St. Johannes und der Teufel

St. Johannes und der Teufel saßen einmal beisammen auf einem Hausdache. Da machten sie eine Wette, wer früher imstande sei, eine bestimmte Anzahl der kleinen hölzernen Dachschindeln zusammenzufädeln. St. Johannes nahm lauter kurzer Fäden, zog sie durch das Nagelloch, knüpfte Faden an Faden und reihte so eine Schindel an die andere. Der Teufel hingegen griff mit großem Ungestüm nach einem langen, langen Faden und arbeitete hitzig drauf los. Da sich aber der Faden überall verwickelte und der Teufel immer hin und her laufen mußte, um ihn bald da, bald dort wieder loszumachen, so war er noch kaum zur Halste gekommen, als St. Johannes seine Arbeit schon fertig zuweg gebracht hatte.

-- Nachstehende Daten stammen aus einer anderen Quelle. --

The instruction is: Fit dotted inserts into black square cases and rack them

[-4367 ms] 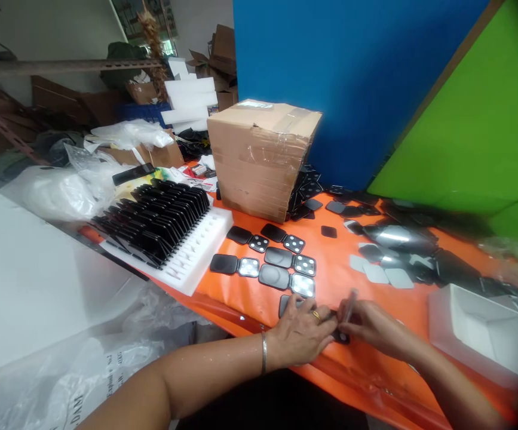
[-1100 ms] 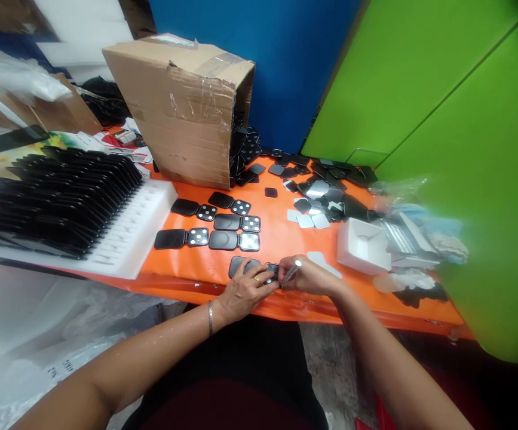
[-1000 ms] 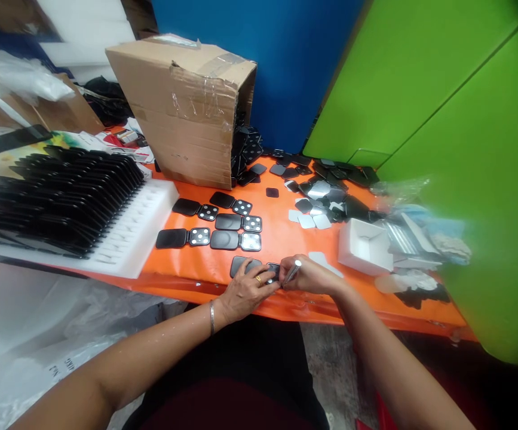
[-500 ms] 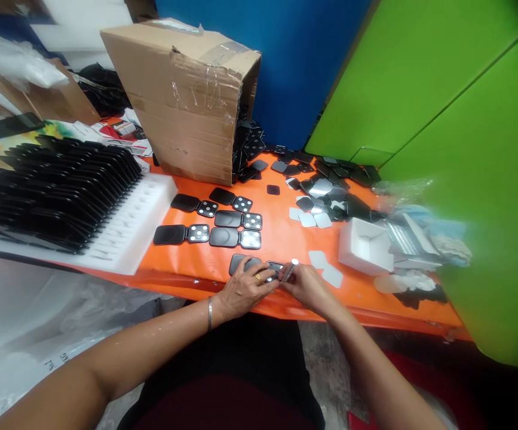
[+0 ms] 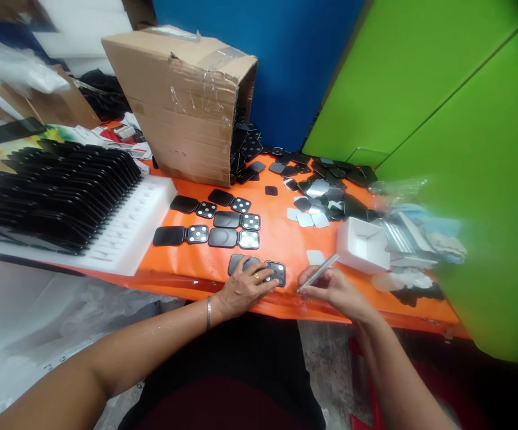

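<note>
right hand (image 5: 337, 291) moved off black piece (image 5: 278, 273), grasping slim tool (image 5: 319, 273), left hand (image 5: 244, 291) flat atop

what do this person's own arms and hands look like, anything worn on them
The left hand wears a gold-coloured ring on one finger, and a narrow silver-coloured bracelet circles that wrist. The right hand shows no jewellery. Neither hand is gloved, and no sleeve shows on the left arm or right arm.

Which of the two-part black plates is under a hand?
The plate nearest the front edge of the table: the left hand rests on it; the five plates behind are untouched.
</note>
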Available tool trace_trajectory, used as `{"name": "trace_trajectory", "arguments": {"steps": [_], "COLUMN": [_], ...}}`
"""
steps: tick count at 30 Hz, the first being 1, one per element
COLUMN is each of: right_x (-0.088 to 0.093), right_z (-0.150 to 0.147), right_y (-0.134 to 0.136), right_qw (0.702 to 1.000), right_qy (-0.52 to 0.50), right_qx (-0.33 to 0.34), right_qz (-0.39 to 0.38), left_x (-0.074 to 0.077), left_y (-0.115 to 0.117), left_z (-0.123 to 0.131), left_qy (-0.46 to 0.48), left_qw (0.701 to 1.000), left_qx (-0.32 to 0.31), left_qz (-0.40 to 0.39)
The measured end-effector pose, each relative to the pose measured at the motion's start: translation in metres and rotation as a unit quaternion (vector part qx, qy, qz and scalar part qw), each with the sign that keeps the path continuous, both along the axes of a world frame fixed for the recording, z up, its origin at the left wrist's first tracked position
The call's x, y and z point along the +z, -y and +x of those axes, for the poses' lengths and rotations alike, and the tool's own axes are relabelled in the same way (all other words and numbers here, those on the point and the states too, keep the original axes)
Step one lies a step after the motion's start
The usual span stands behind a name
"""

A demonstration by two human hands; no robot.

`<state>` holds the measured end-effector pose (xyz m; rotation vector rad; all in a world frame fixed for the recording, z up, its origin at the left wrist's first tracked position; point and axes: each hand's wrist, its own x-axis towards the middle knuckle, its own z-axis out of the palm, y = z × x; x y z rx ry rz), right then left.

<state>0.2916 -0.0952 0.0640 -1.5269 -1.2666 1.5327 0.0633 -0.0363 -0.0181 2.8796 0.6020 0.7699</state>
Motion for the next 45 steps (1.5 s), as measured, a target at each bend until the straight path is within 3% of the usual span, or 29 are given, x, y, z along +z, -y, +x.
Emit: {"name": "trace_trajectory", "arguments": {"steps": [3, 7, 10, 15, 23, 35, 40, 45], "right_x": [-0.003, -0.02, -0.035, -0.046, -0.027, 0.004, 0.01, -0.008], "right_z": [-0.003, -0.02, -0.033, -0.044, -0.045, -0.031, -0.039, -0.043], "right_y": [0.004, 0.002, -0.001, -0.005, -0.016, -0.046, -0.049, -0.01], "right_qw": [0.997, 0.995, 0.985, 0.931, 0.905, 0.917, 0.916, 0.932], "right_qy": [-0.028, 0.011, 0.129, 0.318, 0.376, 0.276, 0.301, 0.299], "right_qx": [-0.067, -0.089, -0.076, -0.01, 0.079, 0.253, 0.249, 0.199], "right_qz": [0.014, 0.036, 0.088, 0.178, 0.179, 0.136, 0.094, 0.052], "left_x": [-0.001, -0.002, -0.004, -0.005, 0.0, 0.004, -0.002, -0.004], "left_y": [0.0, 0.0, 0.001, 0.002, 0.001, 0.004, 0.004, 0.004], "left_z": [0.0, 0.001, 0.001, 0.002, -0.001, 0.001, 0.001, 0.001], "left_qy": [0.011, 0.028, 0.044, 0.053, 0.009, -0.025, -0.011, 0.001], "left_qw": [1.0, 1.0, 0.999, 0.999, 1.0, 0.999, 0.999, 1.0], "left_qx": [0.0, 0.001, 0.006, 0.008, 0.003, 0.013, 0.015, 0.014], "left_qz": [0.004, 0.004, 0.0, -0.009, -0.01, 0.021, 0.026, 0.013]}}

Den Teufel verdroß es ungemein, die Wette verloren zu haben. Nun zeigte er auf ein Feld und sagte: "Nehmen wir, was dort wächst, jeder zur Hälfte; willst du die untere oder die obere?" St. Johannes sah hin und erkannte, daß es ein Rübenfeld sei. Er wählte daher die untere Hälfte, der Teufel aber mit Freuden die obere, weil er meinte, er werde da viel Schönes bekommen, dem anderen aber würden nur dünne, bittere Wurzeln bleiben. Als die Rüben gewachsen und zeitig waren, kamen die beiden wieder, da erhielt der Teufel nur ein Haustein halbwelken, wurmstichigen Krautes, der Heilige aber einen großen Haufen der schönsten saftigsten Rüben.

Als der Teufel sich wieder ärgerte, deutete St. Johannes auf ein anderes Feld in der Nähe und fragte: "Wollen wir noch einmal wetten?" "Freilich," versetzte der Teufel, "aber diesmal will ich die untere Hälfte." "So nehm ich die obere," sagte Johannes. Auf dem Felde aber wuchs Weizen und als die Zeit der Ernte eintraf, bekam St. Johannes die schönen körnerschweren Ähren, dem Teufel aber blieben die leeren Stoppeln.

Darauf ging der Teufel keine neue Wette mehr ein, sondern fuhr voll Grimm und Arger zur Hölle.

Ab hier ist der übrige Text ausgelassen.